* **Work item**
Go through the listing below and reproduce it word for word.

* **Data segment**
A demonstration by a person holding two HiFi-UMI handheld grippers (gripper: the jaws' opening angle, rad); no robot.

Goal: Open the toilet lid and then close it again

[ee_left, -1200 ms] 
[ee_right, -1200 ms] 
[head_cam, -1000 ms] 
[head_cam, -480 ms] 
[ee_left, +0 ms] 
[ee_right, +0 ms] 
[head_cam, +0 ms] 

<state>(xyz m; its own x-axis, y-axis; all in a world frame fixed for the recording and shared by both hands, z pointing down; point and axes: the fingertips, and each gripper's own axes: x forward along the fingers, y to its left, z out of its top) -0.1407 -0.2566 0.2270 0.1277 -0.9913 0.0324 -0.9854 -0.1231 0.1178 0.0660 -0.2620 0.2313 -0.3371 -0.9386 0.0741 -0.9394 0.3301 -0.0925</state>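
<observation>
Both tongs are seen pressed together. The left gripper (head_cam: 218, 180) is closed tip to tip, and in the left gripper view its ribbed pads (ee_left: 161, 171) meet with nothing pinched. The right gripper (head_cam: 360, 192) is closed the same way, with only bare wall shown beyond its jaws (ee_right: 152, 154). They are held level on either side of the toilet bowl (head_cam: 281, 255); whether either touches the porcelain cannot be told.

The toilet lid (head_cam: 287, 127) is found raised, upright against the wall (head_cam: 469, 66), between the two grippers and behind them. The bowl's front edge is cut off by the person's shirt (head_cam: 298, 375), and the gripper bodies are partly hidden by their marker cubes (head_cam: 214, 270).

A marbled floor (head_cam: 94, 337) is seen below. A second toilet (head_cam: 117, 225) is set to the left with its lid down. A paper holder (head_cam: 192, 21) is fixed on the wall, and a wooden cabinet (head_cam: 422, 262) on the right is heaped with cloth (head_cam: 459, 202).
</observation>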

* **Expected answer**
A demonstration by a person holding two HiFi-UMI handheld grippers (gripper: the jaws' opening angle, rad); no robot.

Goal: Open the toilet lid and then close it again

[ee_left, -1200 ms] 
[ee_right, -1200 ms] 
[head_cam, -1000 ms] 
[head_cam, -480 ms] 
[ee_left, +0 ms] 
[ee_right, +0 ms] 
[head_cam, +0 ms] 

<state>(xyz m; its own x-axis, y-axis; all in a world frame fixed for the recording and shared by both hands, z pointing down; point and axes: the fingertips, and each gripper's own axes: x forward along the fingers, y to its left, z out of its top) -0.1407 -0.2566 0.2270 0.1277 -0.9913 0.0324 -0.9854 -0.1231 0.1178 0.0660 -0.2620 0.2313 -0.3371 -0.9386 0.0741 -0.9394 0.3301 -0.0925</state>
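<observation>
Both tongs are seen pressed together. The left gripper (head_cam: 218, 180) is closed tip to tip, and in the left gripper view its ribbed pads (ee_left: 161, 171) meet with nothing pinched. The right gripper (head_cam: 360, 192) is closed the same way, with only bare wall shown beyond its jaws (ee_right: 152, 154). They are held level on either side of the toilet bowl (head_cam: 281, 255); whether either touches the porcelain cannot be told.

The toilet lid (head_cam: 287, 127) is found raised, upright against the wall (head_cam: 469, 66), between the two grippers and behind them. The bowl's front edge is cut off by the person's shirt (head_cam: 298, 375), and the gripper bodies are partly hidden by their marker cubes (head_cam: 214, 270).

A marbled floor (head_cam: 94, 337) is seen below. A second toilet (head_cam: 117, 225) is set to the left with its lid down. A paper holder (head_cam: 192, 21) is fixed on the wall, and a wooden cabinet (head_cam: 422, 262) on the right is heaped with cloth (head_cam: 459, 202).
</observation>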

No further output is required, since the answer is complete.